_What is expected_.
From the listing below, set down exactly the lines between the one holding "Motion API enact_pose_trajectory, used" and the one holding "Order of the", inclusive. No other line is wanted.

---+---

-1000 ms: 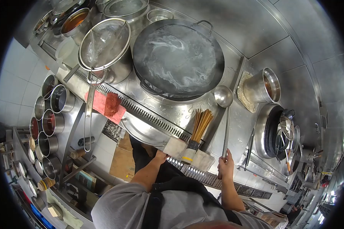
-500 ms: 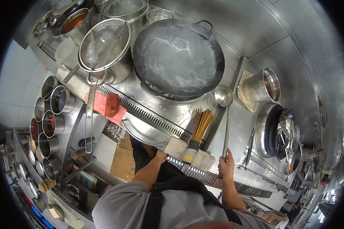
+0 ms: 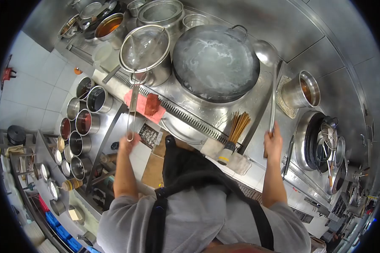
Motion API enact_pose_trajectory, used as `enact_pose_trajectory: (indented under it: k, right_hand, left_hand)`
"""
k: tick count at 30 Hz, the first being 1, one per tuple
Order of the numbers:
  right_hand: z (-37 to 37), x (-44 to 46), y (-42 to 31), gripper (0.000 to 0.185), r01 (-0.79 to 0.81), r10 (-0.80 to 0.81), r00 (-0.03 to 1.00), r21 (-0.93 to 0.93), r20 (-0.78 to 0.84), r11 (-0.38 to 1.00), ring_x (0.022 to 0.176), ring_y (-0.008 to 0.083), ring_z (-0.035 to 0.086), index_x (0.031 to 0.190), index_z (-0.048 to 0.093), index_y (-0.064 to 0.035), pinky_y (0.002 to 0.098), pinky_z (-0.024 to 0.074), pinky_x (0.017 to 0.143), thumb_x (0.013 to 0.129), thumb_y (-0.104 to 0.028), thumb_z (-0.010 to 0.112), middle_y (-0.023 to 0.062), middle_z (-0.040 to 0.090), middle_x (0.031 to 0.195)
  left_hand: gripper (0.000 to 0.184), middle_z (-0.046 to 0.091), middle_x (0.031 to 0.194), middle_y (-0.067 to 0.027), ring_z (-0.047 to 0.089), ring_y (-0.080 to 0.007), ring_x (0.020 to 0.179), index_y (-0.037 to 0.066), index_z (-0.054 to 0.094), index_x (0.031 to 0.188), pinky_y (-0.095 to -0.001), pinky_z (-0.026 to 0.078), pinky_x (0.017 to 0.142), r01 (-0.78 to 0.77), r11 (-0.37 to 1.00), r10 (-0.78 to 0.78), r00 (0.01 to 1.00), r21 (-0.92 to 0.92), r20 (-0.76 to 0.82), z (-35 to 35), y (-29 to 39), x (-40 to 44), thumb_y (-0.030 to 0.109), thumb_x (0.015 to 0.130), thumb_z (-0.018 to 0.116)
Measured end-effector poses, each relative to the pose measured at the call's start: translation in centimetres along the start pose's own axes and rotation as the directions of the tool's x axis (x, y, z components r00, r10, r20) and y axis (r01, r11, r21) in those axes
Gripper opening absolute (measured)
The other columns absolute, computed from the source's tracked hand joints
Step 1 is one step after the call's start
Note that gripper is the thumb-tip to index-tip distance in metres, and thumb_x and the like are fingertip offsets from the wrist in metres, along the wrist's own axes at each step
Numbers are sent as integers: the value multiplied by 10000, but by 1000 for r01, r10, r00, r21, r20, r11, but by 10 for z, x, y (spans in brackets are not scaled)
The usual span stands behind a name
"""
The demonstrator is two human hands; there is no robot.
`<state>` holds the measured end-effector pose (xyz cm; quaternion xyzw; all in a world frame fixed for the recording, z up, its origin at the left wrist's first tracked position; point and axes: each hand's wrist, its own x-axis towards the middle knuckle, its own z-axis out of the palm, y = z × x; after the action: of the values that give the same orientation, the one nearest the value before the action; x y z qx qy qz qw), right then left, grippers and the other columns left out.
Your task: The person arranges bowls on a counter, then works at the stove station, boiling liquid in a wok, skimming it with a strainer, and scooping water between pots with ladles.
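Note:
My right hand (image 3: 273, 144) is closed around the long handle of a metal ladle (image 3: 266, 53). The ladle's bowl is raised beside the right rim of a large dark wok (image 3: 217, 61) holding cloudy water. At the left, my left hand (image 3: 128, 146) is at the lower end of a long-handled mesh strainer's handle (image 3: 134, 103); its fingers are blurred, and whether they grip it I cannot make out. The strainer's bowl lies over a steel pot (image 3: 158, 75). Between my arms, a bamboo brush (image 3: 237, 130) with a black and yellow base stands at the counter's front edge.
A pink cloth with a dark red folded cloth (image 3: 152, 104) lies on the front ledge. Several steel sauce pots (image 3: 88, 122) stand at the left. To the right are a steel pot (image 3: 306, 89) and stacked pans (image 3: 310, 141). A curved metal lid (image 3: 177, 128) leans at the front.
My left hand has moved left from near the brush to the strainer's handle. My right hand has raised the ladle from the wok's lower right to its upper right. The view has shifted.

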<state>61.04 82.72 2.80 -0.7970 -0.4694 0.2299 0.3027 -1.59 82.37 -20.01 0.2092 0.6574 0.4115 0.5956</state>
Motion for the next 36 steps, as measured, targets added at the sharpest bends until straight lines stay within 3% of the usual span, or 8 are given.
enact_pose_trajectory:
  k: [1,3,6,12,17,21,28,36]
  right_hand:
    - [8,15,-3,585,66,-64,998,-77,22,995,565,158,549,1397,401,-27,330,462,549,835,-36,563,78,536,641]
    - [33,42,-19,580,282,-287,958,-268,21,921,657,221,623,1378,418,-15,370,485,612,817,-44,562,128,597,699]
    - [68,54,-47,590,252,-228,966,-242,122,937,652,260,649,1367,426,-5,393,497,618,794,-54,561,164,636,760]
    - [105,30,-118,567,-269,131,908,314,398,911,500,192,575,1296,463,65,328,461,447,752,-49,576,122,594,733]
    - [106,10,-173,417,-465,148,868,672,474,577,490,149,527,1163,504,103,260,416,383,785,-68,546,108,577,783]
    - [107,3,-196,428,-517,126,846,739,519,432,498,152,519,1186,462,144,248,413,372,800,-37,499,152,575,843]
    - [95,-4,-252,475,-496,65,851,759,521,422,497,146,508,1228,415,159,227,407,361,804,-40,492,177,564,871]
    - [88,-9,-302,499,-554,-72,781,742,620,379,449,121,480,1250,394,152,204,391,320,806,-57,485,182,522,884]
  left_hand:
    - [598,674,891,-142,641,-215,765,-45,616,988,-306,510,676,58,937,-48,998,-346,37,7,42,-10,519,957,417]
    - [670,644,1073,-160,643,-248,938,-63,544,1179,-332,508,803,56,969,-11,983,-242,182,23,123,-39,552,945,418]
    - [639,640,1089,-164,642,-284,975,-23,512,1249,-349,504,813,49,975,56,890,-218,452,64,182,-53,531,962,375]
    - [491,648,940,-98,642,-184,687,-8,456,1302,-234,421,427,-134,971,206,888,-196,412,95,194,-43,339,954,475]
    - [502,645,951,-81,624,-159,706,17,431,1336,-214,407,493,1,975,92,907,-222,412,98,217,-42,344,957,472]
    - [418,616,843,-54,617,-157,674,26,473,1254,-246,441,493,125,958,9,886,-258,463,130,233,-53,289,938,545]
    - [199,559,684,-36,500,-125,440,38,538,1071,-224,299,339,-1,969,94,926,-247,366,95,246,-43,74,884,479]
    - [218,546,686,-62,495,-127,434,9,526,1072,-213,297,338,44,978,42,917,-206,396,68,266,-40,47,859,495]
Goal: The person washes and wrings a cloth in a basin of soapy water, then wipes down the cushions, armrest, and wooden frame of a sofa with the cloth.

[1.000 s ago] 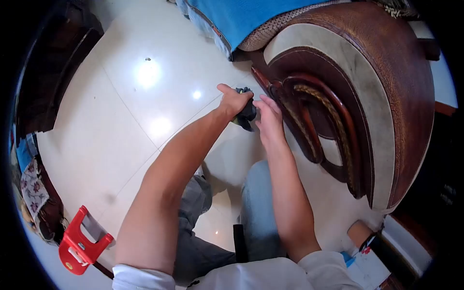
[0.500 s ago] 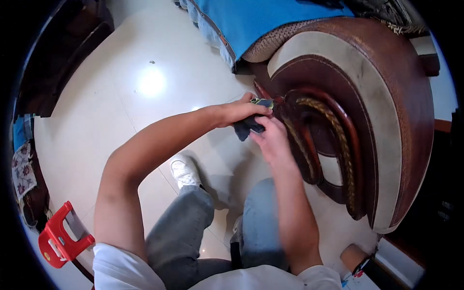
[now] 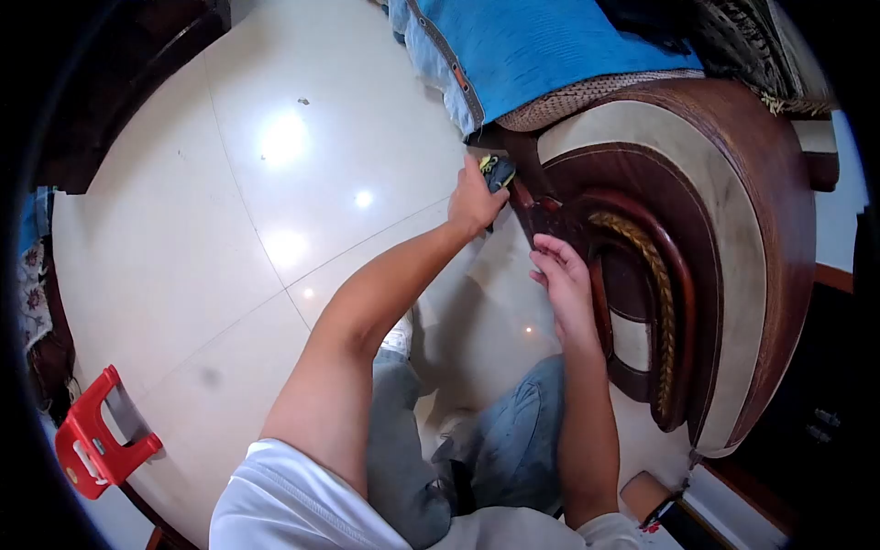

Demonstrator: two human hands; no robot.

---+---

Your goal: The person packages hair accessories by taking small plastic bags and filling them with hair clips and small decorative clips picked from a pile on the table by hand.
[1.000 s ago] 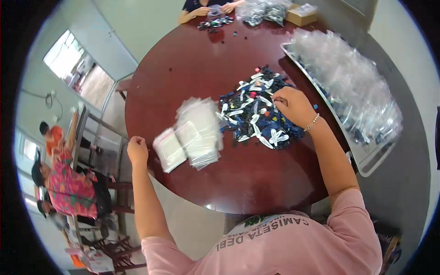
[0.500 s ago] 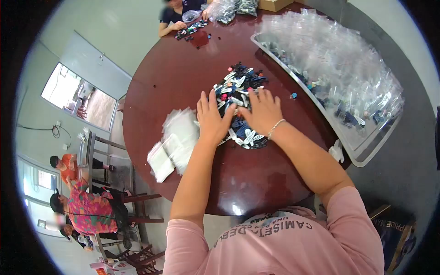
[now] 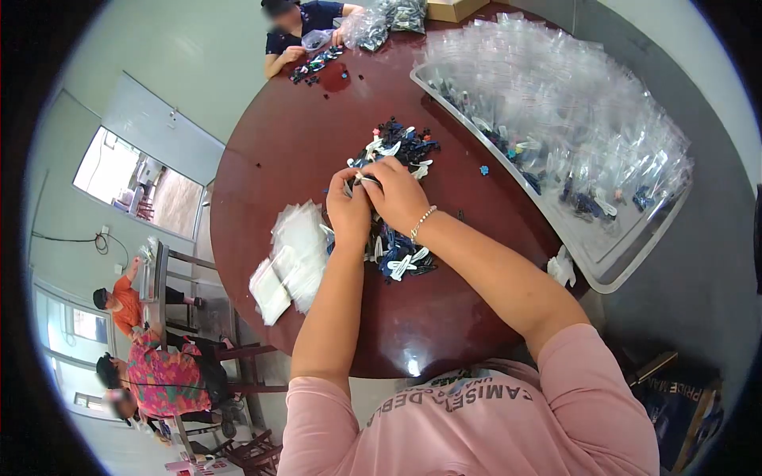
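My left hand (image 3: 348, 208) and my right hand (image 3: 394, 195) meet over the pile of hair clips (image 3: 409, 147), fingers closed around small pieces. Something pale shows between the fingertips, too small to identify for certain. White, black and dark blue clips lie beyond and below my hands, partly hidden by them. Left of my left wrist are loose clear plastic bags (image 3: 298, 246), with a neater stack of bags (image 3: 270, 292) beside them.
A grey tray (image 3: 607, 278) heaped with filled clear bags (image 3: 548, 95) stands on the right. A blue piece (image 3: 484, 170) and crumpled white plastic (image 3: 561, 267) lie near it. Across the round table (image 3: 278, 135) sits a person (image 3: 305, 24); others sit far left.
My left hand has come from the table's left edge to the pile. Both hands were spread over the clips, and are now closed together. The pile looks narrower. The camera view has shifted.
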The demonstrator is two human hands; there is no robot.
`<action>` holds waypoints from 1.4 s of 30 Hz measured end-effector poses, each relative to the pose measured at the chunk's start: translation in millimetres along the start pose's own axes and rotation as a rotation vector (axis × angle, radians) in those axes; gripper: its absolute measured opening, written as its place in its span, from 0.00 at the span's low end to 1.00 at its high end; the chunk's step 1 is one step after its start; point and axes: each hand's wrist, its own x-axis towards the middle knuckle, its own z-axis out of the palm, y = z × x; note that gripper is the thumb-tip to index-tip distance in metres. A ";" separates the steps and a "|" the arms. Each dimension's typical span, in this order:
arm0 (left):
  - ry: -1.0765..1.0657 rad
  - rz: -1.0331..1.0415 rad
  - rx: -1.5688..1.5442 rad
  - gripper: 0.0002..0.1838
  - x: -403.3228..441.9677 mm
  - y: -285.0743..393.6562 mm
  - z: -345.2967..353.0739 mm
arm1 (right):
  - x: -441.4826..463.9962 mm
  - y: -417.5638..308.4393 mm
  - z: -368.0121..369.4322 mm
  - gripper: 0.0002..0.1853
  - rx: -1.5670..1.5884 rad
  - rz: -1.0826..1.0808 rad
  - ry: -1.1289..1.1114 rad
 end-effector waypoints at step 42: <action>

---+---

_Answer to this exercise_.
Motion API enact_pose_trajectory, used as `enact_pose_trajectory: (indented under it: k, right_hand, left_hand)`
"""
k: tick count at 30 Hz, the first being 1, one per tuple
Order of the numbers:

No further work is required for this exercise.